### [Work order]
Set down each line exactly, beginning with the one that contains "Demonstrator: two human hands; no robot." and continuing through the last line of the listing, and nothing else.
-- Source material follows --
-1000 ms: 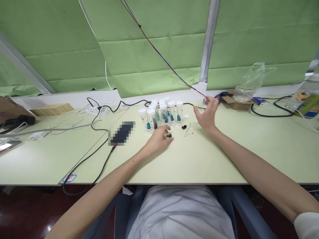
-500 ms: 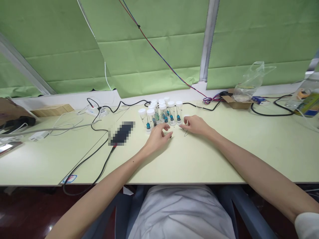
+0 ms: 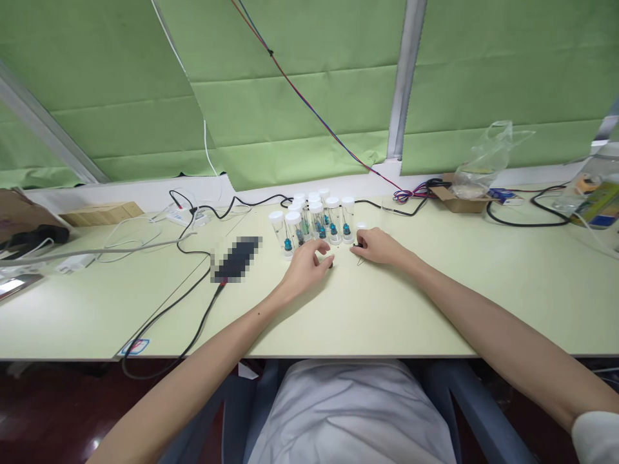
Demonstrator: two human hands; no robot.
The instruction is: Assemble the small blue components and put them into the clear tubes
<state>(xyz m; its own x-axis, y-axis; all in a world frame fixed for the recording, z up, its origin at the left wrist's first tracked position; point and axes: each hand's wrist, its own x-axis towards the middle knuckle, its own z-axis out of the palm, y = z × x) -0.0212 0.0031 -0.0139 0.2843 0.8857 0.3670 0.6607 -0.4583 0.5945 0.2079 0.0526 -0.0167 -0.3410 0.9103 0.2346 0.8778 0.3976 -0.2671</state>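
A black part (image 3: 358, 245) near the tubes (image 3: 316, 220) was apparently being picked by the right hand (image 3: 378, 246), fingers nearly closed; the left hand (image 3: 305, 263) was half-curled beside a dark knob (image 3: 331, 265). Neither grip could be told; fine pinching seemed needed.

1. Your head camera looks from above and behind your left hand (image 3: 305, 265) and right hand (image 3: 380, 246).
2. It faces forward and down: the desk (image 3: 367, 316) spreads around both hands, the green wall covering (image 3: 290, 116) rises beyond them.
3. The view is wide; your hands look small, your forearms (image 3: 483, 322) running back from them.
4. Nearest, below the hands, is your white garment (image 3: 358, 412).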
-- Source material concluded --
### [Solved exercise]
Demonstrator: two human hands; no robot.
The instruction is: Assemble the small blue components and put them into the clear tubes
<state>(xyz m; its own x-axis, y-axis; all in a world frame fixed for the recording, z up, its origin at the left wrist's first tracked position; point and axes: each hand's wrist, its own x-axis towards the middle knuckle, its own z-axis out of the palm, y = z × x) -0.0212 0.0031 -0.0139 0.2843 0.8857 0.3670 0.6607 -0.4583 0.5945 0.2079 0.0526 -0.0167 -0.3410 0.9103 0.2346 0.8778 0.3976 -0.2671</state>
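A black part (image 3: 358, 245) near the tubes (image 3: 316, 220) was apparently being picked by the right hand (image 3: 378, 246), fingers nearly closed; the left hand (image 3: 305, 263) was half-curled beside a dark knob (image 3: 331, 265). Neither grip could be told; fine pinching seemed needed.

1. Your head camera looks from above and behind your left hand (image 3: 305, 265) and right hand (image 3: 380, 246).
2. It faces forward and down: the desk (image 3: 367, 316) spreads around both hands, the green wall covering (image 3: 290, 116) rises beyond them.
3. The view is wide; your hands look small, your forearms (image 3: 483, 322) running back from them.
4. Nearest, below the hands, is your white garment (image 3: 358, 412).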

There is nothing else to the answer.